Uncovering attacker tactics through cloud honeypots
Attackers typically find exposed “secrets” – pieces of sensitive information that allow access to an enterprise cloud environment — in as little as two minutes and, in many cases, begin exploiting them almost instantly, highlighting the urgent need for comprehensive cloud security, according to Orca Security.
Orca’s research was conducted between January and May 2023, beginning with the creation of “honeypots” on nine different cloud environments that simulated misconfigured resources in the cloud to entice attackers.
Cloud environments honeypots
Each contained a secret AWS key. Next, Orca monitored each honeypot to see if and when attackers would take the bait in order to learn what cloud services are targeted most frequently, how long it takes for attackers to access public or easily accessible resources, and how long it takes for attackers to find and use leaked secrets.
“While tactics vary per resource, our research makes one thing clear – if a secret is exposed it will be exploited,” said Bar Kaduri, Cloud Threat Research Team Lead at Orca Security.
“Our research shows that attackers find exposed secrets incredibly quickly and it doesn’t take them long to weaponize them. In this environment, defenders must ensure that their assets are not publicly accessible unless absolutely necessary, and that secrets are properly managed,” Kaduri continued.

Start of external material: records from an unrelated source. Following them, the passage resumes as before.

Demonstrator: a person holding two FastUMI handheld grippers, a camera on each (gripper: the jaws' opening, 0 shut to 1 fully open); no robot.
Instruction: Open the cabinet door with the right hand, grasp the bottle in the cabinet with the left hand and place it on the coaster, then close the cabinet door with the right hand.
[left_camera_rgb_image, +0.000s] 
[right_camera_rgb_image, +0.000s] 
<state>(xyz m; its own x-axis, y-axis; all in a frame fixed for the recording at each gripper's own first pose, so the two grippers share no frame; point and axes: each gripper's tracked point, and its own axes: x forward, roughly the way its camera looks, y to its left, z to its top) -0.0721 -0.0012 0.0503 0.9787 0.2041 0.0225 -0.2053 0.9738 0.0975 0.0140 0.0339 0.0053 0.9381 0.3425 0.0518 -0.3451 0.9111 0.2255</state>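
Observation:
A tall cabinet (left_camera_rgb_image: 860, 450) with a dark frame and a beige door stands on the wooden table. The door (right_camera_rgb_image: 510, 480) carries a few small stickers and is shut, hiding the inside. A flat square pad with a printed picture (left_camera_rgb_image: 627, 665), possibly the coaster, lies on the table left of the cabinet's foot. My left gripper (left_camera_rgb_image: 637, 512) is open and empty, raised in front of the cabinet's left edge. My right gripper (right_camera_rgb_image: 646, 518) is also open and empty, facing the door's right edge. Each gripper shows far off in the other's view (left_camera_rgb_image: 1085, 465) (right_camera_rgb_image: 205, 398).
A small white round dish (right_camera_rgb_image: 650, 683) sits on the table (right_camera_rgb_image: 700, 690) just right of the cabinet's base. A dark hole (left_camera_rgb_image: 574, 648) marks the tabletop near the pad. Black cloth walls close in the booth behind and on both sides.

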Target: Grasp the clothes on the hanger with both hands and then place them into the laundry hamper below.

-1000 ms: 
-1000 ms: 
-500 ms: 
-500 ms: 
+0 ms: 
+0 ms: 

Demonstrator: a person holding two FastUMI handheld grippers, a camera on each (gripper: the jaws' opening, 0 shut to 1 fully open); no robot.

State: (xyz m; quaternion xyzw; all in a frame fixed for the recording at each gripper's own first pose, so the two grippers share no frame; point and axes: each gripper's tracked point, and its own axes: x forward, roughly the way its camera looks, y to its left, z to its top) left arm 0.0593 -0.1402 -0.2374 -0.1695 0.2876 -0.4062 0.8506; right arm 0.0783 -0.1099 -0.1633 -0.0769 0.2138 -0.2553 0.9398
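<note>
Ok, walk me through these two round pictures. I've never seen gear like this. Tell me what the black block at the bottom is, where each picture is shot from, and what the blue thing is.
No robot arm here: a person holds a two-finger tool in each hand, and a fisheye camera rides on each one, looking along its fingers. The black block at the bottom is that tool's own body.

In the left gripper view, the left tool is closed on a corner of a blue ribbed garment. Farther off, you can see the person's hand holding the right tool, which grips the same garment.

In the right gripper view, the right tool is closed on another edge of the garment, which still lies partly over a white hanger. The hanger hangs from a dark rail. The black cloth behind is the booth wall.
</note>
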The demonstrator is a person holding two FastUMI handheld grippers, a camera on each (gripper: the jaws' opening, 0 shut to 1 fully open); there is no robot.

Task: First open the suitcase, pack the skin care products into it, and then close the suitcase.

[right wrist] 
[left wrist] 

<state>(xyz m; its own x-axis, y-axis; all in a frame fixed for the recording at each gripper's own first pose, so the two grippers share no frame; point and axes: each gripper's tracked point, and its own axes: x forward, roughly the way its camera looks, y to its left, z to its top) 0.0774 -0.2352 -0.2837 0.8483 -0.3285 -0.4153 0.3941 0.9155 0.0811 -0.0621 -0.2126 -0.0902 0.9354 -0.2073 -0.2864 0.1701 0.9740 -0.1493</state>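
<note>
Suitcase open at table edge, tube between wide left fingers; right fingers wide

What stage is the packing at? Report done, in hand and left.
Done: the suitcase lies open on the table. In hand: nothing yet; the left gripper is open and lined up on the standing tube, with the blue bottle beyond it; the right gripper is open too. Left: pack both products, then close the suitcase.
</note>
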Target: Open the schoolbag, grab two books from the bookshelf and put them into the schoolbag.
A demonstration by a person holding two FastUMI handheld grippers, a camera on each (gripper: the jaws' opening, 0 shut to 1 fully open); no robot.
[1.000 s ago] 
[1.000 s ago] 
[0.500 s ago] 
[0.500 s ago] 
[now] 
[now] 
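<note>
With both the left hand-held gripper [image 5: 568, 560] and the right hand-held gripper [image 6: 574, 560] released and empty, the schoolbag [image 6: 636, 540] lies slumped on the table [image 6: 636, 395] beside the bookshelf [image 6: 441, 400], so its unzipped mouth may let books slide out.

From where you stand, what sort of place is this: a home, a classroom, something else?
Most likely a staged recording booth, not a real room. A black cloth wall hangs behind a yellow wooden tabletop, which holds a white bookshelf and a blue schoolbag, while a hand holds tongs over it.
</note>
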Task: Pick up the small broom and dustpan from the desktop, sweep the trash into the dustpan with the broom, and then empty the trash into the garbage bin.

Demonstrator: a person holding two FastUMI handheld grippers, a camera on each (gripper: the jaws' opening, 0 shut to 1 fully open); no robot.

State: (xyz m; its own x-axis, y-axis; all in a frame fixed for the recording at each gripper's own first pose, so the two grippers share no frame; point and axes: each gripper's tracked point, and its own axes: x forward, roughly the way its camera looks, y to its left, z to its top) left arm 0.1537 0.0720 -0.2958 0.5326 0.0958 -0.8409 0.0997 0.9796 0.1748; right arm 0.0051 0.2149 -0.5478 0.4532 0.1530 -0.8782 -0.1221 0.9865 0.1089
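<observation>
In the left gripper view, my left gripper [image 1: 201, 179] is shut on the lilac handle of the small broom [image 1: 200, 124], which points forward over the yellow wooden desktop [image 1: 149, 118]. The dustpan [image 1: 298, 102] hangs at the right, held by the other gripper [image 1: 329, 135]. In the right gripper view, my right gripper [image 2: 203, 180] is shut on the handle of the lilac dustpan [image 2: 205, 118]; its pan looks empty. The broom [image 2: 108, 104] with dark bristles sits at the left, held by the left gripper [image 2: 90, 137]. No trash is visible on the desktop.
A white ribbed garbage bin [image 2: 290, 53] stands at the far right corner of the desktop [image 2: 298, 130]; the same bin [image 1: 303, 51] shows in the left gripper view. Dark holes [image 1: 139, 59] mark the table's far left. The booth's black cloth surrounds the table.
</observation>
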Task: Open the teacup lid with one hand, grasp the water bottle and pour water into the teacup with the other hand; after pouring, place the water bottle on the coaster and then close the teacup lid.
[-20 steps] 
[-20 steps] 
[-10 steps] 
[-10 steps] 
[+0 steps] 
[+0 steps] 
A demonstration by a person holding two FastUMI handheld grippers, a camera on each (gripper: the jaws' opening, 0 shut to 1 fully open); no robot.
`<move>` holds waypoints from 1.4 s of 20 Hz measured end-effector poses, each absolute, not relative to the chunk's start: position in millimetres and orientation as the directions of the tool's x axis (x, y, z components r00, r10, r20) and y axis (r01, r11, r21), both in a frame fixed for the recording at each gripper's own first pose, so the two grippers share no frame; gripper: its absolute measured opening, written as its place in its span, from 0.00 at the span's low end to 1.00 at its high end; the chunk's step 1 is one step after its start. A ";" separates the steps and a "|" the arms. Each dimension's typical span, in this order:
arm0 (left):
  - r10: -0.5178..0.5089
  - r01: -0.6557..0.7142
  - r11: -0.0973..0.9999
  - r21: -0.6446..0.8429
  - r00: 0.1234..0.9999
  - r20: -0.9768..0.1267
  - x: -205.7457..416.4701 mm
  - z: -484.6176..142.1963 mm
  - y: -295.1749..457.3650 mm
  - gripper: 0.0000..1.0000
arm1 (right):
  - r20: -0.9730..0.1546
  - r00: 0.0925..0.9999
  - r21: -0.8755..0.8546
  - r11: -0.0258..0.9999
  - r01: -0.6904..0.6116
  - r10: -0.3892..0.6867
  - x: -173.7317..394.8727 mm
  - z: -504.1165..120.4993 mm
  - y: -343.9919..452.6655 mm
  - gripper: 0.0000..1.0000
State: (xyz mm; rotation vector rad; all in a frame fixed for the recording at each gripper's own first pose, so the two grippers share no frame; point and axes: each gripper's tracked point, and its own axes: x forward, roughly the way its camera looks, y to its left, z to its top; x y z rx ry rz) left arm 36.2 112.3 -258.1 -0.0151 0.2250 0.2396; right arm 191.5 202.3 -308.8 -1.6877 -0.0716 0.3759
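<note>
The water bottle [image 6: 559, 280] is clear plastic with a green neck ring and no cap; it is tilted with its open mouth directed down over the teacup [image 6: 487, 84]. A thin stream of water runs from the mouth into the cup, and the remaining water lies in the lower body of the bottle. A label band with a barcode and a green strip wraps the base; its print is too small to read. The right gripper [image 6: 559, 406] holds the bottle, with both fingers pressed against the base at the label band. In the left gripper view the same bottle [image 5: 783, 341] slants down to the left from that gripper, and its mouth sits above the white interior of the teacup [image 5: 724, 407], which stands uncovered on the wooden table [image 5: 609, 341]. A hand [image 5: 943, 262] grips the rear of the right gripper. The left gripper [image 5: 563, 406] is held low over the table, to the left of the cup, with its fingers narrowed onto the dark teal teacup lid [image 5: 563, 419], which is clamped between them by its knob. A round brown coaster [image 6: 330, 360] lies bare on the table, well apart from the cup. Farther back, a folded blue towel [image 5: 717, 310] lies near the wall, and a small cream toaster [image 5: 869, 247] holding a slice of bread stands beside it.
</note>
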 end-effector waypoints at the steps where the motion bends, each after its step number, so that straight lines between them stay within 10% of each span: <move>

While Orca expected attackers to find the honeypots quickly, the research team was still surprised just how quickly some were found and exploited.
Honeypots found and exploited
Vulnerable assets are discovered almost immediately
Misconfigured and vulnerable assets are literally discovered within minutes. Exposed secrets on GitHub, HTTP, and SSH were all discovered in under five minutes. The AWS S3 Buckets were discovered in under one hour.
Time to key usage varies significantly per asset type
Orca observed key usage on GitHub within two minutes, which means that exposed keys were compromised virtually instantly. The process was slower for other assets; for S3 Buckets, key compromise took approximately eight hours and for Elastic Container Registry the process was nearly four months.
Not all assets are treated equally
The more popular the resource, the easier it is to access, and the more likely it is to contain sensitive information, the more attackers are inclined to do reconnaissance. Certain assets, such as SSH, are highly targeted for malware and cryptomining.
Defenders shouldn’t rely on automated key protection
Apart from GitHub, where the exposed AWS key permissions were immediately locked down, Orca did not detect any automated protection for the other resources tested.
No region is safe
Although 50% of all observed exposed AWS key usage took place in the United States, usage occurred in almost every other region as well, including Canada, APAC, Europe, and South America.
“The differences in attacker tactics depending on resource illustrates the need for defenders to employ tailored defenses for each instance,” said Tohar Braun, Research Technical Lead at Orca Security.
“The report breaks down attack techniques and includes recommended best practices for mitigating the risk of exposed secrets,” Braun concluded.